Inge,
I have included some comments added to your speculations based on my
experience and represent my observations only.
John
>Hi all,
>I have solved numbers of cercap issues, some easy tasks, others very
>qualified. Now, in order to find the right track asap, I thought ;
>why not utilize TN expertise? Alzo, my question:
>
>What is the failure mode most likely to be?
>
>FR4 backplanes, 4 mm thick, lots of pressfit connectors. Transient
>protection by means of ceramic capacitors, size approx 8x6x1mm
>(LxWxT). SMT 60Sn. The catastrophic failures ALWAYS start at the end
>of the cap, from small microfumaroles to half ceramic body
>vaporized. From tiny spots of soot on the FR4 to something that
>reminds of what happens when you are careless with your gas torch
>welder! The board is warped, about 2 mm along 200 mm. The board is
>torqued down flat with several bolts. May not seem to result in a
>lot of tension, but ceramic capacitors are very sensitive to
>axial/bend forces. I have cut out samples about 25x100 mm, populated
>with 4-8 caps, then polished them until only half thickness remains,
>then bent the samples slightly ('simulate' torque down). Out of a
>hundred, some caps developed a obvious crack CLOSE to the end
>metallisation (Ag;Ni). The cracks are always in parallel with the
>end metallisation and across whole width of cap body. EDS on the
>solder joints gives that the solder surface is irregular and grainy,
>and contains small amounts of both Silver and Nickel. The end
>metallisation is unusually thick with a 60-80 um Silver layer. On
>outside of this is some 2-5 um Nickel. The meniscus is normal, which
>means very 'fat' in my opinion (most of us don't realise yet, the
>benefit with meagre fillets). The failure occurs stochastically in
>field use. Forgot to mention that the BaTiO is beige and it's a 100k
>MLC. One and the same manufacturer.
>
>My speculations are:
>
>A. Mechanical force from curved/straightened board is root cause
(John Maxwell) Mechanical/flexure stresses are the most common root
cause of MLCC failure but these are failures on a 4mm thick board.

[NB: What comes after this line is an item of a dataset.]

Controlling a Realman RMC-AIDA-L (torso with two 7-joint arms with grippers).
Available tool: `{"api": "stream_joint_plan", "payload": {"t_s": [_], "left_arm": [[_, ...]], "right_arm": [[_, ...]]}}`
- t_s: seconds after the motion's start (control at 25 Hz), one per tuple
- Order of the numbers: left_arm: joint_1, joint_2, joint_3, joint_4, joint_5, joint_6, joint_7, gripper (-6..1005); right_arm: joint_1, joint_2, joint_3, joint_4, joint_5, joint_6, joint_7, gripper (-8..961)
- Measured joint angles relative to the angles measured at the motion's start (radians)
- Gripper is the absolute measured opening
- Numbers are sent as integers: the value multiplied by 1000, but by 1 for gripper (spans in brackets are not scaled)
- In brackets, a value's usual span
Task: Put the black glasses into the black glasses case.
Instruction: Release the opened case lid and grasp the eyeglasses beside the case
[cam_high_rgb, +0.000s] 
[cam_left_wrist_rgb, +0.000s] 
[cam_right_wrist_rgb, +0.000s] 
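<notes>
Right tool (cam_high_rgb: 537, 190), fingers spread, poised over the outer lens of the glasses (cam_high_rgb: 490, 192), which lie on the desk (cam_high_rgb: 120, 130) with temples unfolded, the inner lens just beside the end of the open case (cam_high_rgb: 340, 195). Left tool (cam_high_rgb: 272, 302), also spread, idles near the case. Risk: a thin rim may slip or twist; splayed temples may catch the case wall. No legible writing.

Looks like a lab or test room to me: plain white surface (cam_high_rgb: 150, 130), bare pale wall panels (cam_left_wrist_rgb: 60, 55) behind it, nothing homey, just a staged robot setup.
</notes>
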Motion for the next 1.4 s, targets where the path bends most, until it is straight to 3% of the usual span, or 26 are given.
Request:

This related to what Werner stated in is response, large fillets lead
to failure similar to mechanical/flexure cracks.
>B Anomalous metallisation give local current issues which create
>hotspots and finally sparks etc
(John Maxwell) At best a third order effect
>C. Solder metallurgy faulty, or fatigued, giving too high serial
>resistance which gives local hotspots etc
(John Maxwell) See item B above
>D. Shorts or delaminations not likely, as the failues are always at the end.
(John Maxwell) I agree
>E. Bad Silver adhesion not very common
(John Maxwell) Cap loss is the failure mode and not burning caps.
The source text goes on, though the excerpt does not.